> **Your objective**: Among the lines below, keep only those from the one containing "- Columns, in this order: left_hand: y" through the one containing "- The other", and reproduce them exactly.

> **Task input**:

********************

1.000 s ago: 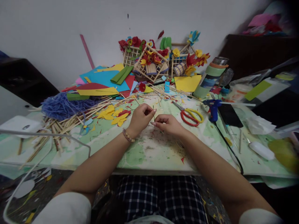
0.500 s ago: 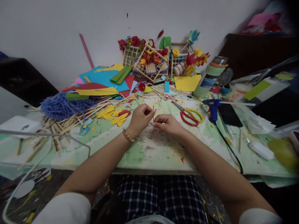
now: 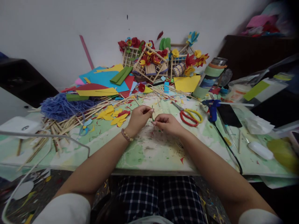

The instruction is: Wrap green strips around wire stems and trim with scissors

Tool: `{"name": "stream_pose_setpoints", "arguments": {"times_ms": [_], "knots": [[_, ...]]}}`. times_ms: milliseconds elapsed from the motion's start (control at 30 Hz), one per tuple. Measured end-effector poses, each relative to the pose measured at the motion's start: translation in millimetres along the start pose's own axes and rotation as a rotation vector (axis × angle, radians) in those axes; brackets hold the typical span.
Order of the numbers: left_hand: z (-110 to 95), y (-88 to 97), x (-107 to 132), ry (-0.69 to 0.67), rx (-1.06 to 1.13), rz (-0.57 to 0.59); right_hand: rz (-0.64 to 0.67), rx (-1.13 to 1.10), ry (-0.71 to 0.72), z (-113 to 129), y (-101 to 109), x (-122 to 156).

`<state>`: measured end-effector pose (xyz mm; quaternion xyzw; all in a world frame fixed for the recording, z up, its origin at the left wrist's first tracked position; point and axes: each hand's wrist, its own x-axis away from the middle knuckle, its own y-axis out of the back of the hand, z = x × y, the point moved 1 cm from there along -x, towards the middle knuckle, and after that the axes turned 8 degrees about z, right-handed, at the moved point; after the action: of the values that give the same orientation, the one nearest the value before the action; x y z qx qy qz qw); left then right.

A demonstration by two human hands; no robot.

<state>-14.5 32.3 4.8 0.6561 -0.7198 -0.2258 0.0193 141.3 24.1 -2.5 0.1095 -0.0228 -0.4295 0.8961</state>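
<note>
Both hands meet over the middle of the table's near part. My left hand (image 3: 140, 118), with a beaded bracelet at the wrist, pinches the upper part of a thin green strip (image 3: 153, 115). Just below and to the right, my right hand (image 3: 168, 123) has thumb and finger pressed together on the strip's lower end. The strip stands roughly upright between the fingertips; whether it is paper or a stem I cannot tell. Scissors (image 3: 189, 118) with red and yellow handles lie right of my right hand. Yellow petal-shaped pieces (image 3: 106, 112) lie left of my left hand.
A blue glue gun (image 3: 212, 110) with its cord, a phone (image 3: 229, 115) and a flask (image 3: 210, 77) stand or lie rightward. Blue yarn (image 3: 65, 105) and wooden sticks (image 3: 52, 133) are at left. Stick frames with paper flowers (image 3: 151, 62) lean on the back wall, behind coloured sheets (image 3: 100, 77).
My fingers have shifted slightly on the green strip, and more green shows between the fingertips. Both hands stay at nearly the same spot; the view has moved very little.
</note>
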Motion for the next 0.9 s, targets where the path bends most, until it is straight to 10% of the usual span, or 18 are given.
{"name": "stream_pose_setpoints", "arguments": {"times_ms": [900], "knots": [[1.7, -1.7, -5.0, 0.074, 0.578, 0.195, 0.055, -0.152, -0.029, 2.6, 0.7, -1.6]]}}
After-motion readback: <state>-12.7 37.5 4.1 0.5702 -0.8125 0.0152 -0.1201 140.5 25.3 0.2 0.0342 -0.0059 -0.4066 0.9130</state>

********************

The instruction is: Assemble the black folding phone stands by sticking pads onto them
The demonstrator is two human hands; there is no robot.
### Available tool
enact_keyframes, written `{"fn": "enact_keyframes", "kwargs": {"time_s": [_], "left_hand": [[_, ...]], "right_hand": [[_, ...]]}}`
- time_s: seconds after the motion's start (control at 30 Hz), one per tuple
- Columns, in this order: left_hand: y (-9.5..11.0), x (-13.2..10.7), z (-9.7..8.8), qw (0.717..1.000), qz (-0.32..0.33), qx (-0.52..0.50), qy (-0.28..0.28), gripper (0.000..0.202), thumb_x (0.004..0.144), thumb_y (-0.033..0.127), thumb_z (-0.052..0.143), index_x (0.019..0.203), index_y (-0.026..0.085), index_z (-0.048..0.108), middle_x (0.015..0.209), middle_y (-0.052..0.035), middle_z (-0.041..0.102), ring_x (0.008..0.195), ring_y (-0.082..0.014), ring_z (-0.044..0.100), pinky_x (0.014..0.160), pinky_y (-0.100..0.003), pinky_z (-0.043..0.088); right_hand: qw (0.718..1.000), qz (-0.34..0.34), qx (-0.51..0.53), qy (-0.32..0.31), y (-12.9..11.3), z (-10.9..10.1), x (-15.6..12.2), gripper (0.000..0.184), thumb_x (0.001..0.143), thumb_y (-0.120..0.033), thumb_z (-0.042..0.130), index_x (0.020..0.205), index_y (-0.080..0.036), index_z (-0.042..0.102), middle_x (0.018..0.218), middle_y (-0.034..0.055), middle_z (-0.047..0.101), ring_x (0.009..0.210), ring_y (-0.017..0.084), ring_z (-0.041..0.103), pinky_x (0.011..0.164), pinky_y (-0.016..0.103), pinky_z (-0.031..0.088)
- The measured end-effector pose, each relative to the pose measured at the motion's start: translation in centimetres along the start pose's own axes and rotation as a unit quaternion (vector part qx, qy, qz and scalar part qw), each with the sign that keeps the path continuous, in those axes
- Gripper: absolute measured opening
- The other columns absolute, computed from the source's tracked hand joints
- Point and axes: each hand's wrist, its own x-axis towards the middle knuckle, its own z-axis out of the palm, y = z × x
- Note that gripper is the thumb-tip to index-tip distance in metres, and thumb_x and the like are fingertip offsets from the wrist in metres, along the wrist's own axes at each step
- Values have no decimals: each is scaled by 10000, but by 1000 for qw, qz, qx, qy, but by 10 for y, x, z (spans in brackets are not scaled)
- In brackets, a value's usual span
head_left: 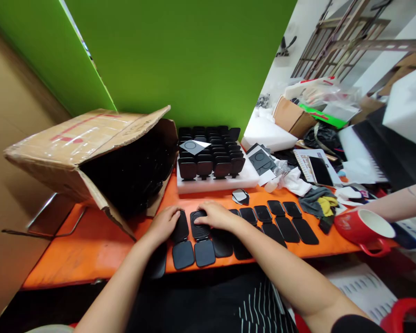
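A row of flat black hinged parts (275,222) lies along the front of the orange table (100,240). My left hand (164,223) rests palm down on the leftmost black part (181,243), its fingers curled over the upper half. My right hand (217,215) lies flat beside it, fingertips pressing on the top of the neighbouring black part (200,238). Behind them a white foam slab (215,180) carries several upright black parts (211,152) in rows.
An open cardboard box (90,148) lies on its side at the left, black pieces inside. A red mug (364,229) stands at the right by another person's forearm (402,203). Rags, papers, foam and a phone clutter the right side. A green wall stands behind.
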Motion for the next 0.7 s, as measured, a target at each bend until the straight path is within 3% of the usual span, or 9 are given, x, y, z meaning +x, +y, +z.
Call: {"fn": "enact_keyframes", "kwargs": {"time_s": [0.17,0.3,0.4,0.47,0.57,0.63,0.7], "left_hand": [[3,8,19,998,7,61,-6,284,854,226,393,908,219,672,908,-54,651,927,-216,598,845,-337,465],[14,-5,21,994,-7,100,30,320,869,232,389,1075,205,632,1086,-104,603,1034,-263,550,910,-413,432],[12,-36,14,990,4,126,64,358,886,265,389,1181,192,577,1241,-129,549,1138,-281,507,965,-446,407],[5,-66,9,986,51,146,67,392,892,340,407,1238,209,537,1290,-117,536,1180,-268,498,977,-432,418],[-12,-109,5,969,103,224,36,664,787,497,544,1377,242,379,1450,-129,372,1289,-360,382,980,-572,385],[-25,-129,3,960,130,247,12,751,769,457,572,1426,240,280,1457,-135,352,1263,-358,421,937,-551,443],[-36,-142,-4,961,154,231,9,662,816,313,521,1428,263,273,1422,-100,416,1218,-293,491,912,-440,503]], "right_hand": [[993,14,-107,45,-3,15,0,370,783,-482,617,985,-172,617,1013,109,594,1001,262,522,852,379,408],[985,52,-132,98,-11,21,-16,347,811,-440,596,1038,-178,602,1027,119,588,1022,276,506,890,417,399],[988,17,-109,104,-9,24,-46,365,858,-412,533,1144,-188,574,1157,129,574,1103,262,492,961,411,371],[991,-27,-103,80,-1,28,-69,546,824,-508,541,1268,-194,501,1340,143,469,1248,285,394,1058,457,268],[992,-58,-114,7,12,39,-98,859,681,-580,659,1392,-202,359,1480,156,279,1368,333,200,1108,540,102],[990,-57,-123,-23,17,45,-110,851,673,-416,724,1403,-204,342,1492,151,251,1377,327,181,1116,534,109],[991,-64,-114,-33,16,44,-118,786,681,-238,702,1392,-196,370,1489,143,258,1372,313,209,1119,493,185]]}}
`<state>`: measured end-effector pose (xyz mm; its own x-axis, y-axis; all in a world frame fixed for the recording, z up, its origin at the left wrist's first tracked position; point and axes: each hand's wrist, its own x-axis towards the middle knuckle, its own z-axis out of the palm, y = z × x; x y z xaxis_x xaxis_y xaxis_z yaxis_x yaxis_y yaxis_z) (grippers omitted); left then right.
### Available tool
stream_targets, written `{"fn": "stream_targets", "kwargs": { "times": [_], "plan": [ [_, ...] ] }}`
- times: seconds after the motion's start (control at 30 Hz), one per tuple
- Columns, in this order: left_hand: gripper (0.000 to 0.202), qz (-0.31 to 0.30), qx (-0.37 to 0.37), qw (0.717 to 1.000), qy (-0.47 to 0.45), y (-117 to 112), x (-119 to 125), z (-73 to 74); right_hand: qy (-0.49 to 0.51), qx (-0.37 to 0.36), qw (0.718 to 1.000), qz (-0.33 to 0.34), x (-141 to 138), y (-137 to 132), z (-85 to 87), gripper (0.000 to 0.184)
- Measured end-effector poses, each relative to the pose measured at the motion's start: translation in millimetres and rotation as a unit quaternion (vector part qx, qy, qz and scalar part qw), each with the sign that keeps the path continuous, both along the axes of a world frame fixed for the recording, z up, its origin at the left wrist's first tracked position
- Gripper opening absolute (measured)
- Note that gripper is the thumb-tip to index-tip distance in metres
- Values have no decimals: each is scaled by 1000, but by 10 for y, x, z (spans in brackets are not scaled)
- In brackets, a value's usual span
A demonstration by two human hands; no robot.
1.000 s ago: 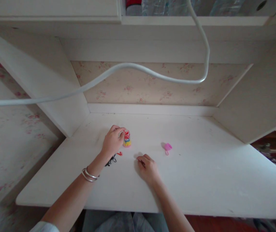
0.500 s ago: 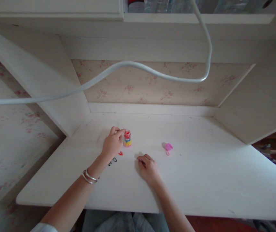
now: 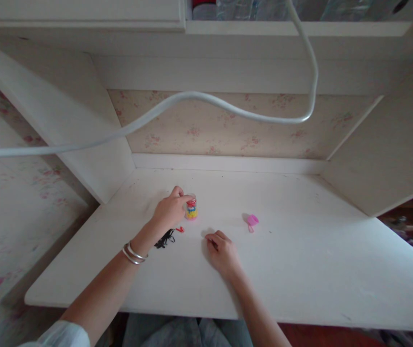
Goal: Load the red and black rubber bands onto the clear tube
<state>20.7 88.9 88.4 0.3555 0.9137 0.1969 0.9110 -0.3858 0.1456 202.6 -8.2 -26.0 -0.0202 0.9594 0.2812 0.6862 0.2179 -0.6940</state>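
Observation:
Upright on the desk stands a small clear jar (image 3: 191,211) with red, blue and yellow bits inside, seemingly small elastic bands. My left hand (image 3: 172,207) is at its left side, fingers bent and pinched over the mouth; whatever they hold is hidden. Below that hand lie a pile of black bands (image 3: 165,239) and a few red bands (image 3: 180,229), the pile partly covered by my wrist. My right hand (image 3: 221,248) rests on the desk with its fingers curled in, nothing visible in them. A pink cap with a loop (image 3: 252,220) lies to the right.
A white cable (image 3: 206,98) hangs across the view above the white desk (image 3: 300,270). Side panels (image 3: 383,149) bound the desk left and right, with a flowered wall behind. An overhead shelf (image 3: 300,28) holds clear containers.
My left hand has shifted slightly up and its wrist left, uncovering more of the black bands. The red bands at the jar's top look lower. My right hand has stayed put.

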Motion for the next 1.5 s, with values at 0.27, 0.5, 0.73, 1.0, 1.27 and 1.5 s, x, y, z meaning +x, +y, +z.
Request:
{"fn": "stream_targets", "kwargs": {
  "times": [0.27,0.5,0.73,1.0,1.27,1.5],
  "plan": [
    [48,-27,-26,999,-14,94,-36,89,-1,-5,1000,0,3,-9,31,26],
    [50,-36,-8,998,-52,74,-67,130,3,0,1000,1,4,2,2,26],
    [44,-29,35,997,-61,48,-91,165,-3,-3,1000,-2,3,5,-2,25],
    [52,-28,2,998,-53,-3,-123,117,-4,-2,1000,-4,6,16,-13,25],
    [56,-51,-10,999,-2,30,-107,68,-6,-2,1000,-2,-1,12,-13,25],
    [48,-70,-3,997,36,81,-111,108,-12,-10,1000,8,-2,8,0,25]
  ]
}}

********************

> **Answer to the exercise**:
- Columns, in this order: left_hand: y (-9.5..11.0), x (-13.2..10.7), z (-9.7..8.8), qw (0.717..1.000), qz (-0.32..0.33), qx (-0.52..0.50), qy (-0.28..0.28), gripper (0.000..0.202), thumb_x (0.004..0.144), thumb_y (-0.033..0.127), thumb_z (-0.052..0.143), index_x (0.019..0.203), index_y (-0.026..0.085), index_z (-0.048..0.108), middle_x (0.015..0.209), middle_y (-0.052..0.035), middle_z (-0.041..0.102), ring_x (0.008..0.195), ring_y (-0.082..0.014), ring_z (-0.044..0.100), pinky_x (0.014..0.160), pinky_y (-0.100..0.003), pinky_z (-0.043..0.088); right_hand: qw (0.718..1.000), qz (-0.34..0.34), qx (-0.51..0.53), qy (-0.32..0.31), y (-12.9..11.3), z (-10.9..10.1), x (-15.6..12.2), gripper (0.000..0.184), thumb_x (0.001..0.143), thumb_y (-0.120..0.033), thumb_z (-0.042..0.130), index_x (0.020..0.205), index_y (-0.080..0.036), index_z (-0.042..0.102), middle_x (0.018..0.218), middle_y (-0.034..0.055), middle_z (-0.047..0.101), ring_x (0.009..0.210), ring_y (-0.017..0.084), ring_z (-0.041..0.103), pinky_x (0.011..0.164), pinky_y (-0.016..0.103), pinky_z (-0.031..0.088)
- The measured end-effector pose, each relative to the pose measured at the motion's start: translation in centimetres along the start pose's own axes and rotation as a unit quaternion (vector part qx, qy, qz and scalar part qw), each with the sign that keeps the path continuous, in those axes
- Gripper: absolute measured opening
- The other columns absolute, computed from the source's tracked hand joints

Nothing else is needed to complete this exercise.